The easiest way to start is by writing a code in your favorit IDE (in my case it’s Intellij IDEA) and running it locally on your laptop. In Flink, you can choose between different APIs such as Java, Scala, Go, Python, and SQL. I decided on Java, because it’s the core language for Flink, and most of the core libraries, APIs, and features are developed primarily for Java. 



Setup Kafka brokers:

We can have Kafka running locally in just a few steps with Confluent Community Docker setup, which is available and documented on this GitHub repository

Here are the steps to follow:

git clone https://github.com/confluentinc/cp-all-in-one.git 

cd cp-all-in-one-community

In our case, we only need Kafka, Zookeeper, and Schema-Registry from the docker-compose.yml file. The rest can be commented out, as we don’t need the other services.

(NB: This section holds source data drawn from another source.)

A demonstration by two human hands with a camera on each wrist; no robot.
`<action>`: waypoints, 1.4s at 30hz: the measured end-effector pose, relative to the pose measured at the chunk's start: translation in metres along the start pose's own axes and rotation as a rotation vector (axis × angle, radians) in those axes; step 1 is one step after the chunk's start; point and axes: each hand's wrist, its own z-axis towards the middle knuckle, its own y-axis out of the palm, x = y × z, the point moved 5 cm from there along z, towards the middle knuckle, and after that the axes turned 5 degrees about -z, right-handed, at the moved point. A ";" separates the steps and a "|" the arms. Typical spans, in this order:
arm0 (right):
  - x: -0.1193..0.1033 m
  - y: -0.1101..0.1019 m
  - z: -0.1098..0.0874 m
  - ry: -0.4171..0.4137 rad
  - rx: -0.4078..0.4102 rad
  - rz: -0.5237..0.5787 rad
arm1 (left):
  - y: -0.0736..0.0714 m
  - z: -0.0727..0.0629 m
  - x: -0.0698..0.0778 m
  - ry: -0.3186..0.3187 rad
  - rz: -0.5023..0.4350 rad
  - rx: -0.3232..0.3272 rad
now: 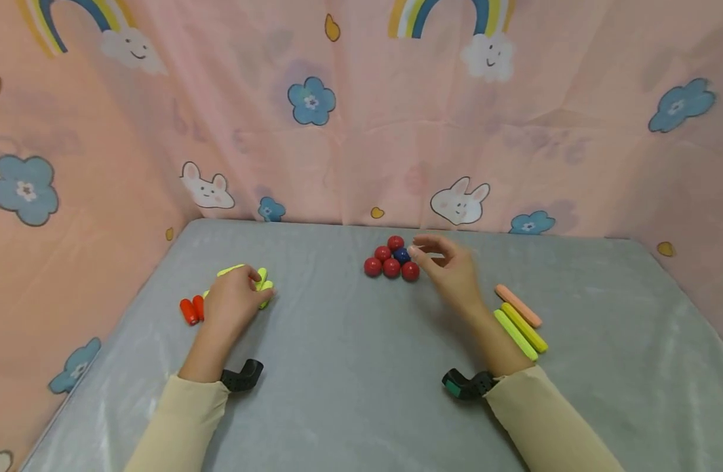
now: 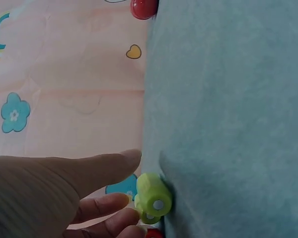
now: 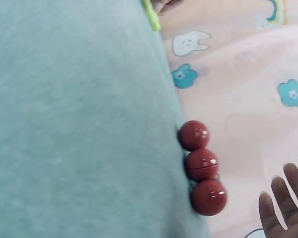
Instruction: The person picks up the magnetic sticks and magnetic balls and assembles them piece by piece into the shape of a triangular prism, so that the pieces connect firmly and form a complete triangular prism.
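Observation:
My left hand [image 1: 231, 298] hovers low over several stubby yellow-green pieces [image 1: 263, 275] on the left, covering part of them. In the left wrist view its thumb stays apart from the fingers, whose tips are right beside a yellow-green piece [image 2: 156, 198] with a pale dot on its end. Red stubby pieces [image 1: 189, 312] lie just left of that hand. At the far middle, several glossy red balls [image 1: 372, 267] and a dark blue ball [image 1: 401, 255] form a triangle. My right hand [image 1: 455, 278] is at its right side, thumb tip near the blue ball, fingers extended in the right wrist view.
A peach stick [image 1: 517, 305], a yellow stick [image 1: 524, 328] and a yellow-green stick [image 1: 516, 335] lie side by side near the right forearm. A grey cloth [image 1: 349, 380] covers the table. Behind it hangs a pink patterned curtain [image 1: 361, 157].

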 end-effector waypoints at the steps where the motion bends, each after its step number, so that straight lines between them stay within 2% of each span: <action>1: 0.004 0.002 0.000 0.019 -0.002 0.008 | 0.001 0.000 0.000 -0.005 0.007 -0.001; 5: 0.016 0.010 0.000 0.101 -0.013 0.019 | 0.006 0.001 -0.002 -0.027 0.028 -0.020; 9: 0.026 0.015 0.000 0.135 -0.044 -0.041 | 0.008 0.001 -0.002 -0.023 0.025 -0.046; 14: 0.038 0.021 -0.002 0.111 -0.088 -0.136 | 0.006 0.002 0.000 0.017 0.039 -0.051; 20: 0.050 0.026 -0.011 0.087 -0.116 -0.223 | 0.012 -0.005 0.000 0.057 0.070 -0.115; 26: 0.050 0.022 -0.008 0.067 -0.098 -0.231 | 0.015 -0.001 0.004 0.076 0.083 -0.165; 29: 0.052 0.022 -0.009 0.064 -0.100 -0.246 | 0.016 0.000 0.010 0.106 0.040 -0.203; 33: 0.055 0.025 -0.011 0.072 -0.127 -0.275 | 0.019 -0.003 0.029 0.191 -0.050 -0.263; 37: 0.054 0.026 -0.009 0.073 -0.127 -0.285 | 0.024 -0.003 0.069 0.286 -0.083 -0.306; 39: 0.054 0.024 -0.008 0.093 -0.112 -0.257 | 0.030 0.000 0.091 0.321 -0.118 -0.326; 42: 0.055 0.020 -0.008 0.133 -0.077 -0.200 | 0.048 0.002 0.113 0.351 -0.246 -0.373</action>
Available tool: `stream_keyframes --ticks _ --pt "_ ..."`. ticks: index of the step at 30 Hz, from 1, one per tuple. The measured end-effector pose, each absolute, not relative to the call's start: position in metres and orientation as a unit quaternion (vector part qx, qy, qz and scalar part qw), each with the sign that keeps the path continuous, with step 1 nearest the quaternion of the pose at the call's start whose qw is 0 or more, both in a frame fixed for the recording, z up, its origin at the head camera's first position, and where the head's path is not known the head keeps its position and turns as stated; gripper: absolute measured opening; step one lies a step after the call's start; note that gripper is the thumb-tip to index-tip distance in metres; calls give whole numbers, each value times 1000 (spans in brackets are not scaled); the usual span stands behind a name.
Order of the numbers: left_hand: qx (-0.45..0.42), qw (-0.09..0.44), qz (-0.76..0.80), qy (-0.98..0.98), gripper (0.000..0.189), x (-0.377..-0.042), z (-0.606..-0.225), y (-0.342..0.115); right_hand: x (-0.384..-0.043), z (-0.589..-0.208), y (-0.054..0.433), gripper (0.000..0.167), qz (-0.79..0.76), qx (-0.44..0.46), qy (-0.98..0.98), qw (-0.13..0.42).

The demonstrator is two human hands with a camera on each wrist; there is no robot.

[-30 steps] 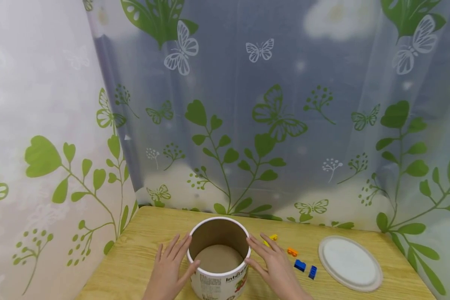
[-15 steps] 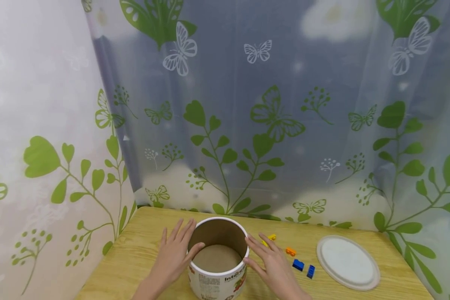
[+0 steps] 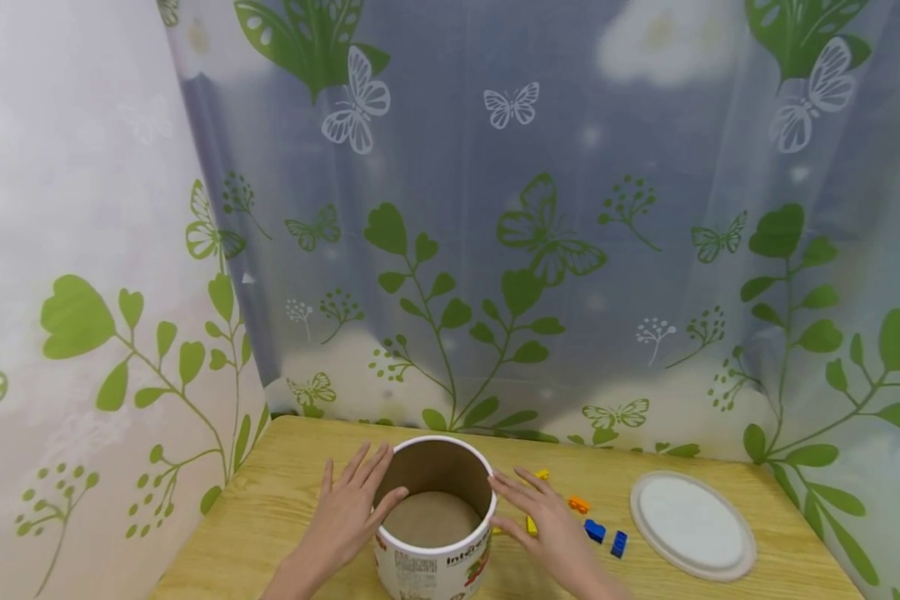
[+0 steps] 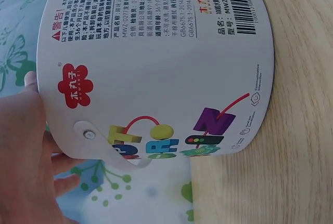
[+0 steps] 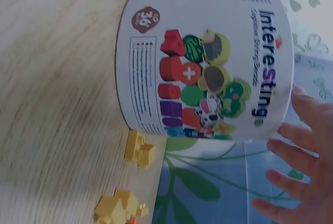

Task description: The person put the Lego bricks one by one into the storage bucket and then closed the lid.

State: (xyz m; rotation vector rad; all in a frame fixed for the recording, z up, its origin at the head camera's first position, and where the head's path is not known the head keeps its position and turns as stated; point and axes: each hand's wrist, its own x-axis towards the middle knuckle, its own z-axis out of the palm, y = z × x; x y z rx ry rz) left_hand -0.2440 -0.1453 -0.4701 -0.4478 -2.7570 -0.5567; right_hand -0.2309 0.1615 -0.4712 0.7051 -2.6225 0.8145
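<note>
A white cardboard bucket (image 3: 426,577) with printed toy pictures stands upright on the table, its top uncovered and only its bare brown bottom showing inside. At its left side is my left hand (image 3: 348,512), thumb reaching over the rim and extended fingers along the outside. My right hand (image 3: 551,529) meets the opposite rim with spread, fairly straight fingers. In the left wrist view a riveted strap handle (image 4: 86,134) lies against the bucket's wall near the left hand (image 4: 28,151). The right wrist view has the right hand (image 5: 312,156) at the rim, with yellow blocks (image 5: 136,148) beside the bucket's base.
On the wooden table (image 3: 217,542), an orange block (image 3: 578,504) and two blue blocks (image 3: 595,531) lie right of the right hand. A round white lid (image 3: 693,525) rests farther right. Patterned curtains (image 3: 450,250) border the table's back and left.
My left hand has moved up along the rim, and its thumb now reaches over the edge. The right hand shifted slightly, uncovering a yellow block beneath it. The bucket has stayed put.
</note>
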Motion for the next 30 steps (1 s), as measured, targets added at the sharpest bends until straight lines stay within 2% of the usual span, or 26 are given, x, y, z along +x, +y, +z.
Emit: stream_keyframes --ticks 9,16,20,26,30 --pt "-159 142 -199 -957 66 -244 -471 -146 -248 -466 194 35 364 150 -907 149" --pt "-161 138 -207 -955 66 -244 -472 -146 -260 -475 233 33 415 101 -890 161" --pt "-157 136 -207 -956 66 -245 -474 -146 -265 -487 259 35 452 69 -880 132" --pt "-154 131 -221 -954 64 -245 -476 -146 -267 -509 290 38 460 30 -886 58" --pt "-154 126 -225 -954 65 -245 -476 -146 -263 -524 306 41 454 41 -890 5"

Now, we can start the services by executing: 
docker-compose up -d

After that, running docker ps should show the following Docker containers:


And voilà, we have Kafka available where data can be stored! As a final step, we can create a topic where we will eventually push the data.

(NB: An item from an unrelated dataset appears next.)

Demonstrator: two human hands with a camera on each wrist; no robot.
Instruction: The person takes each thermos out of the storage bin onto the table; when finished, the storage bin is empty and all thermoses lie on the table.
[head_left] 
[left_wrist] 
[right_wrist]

docker-compose exec broker kafka-topics --create --topic test.topic --bootstrap-server localhost:9092 --partitions 1 --replication-factor 1


Developing Producer

Alright, let’s start writing our producer using Java 11 and the latest Flink version, which is 1.20 at the moment. We’ll start with something simple: generating small JSON messages that will subsequently be written to Kafka.


The code below loads the Flink configuration from the file config.yaml and also creates a local execution environment. It simulates a cluster environment but runs all tasks on local threads.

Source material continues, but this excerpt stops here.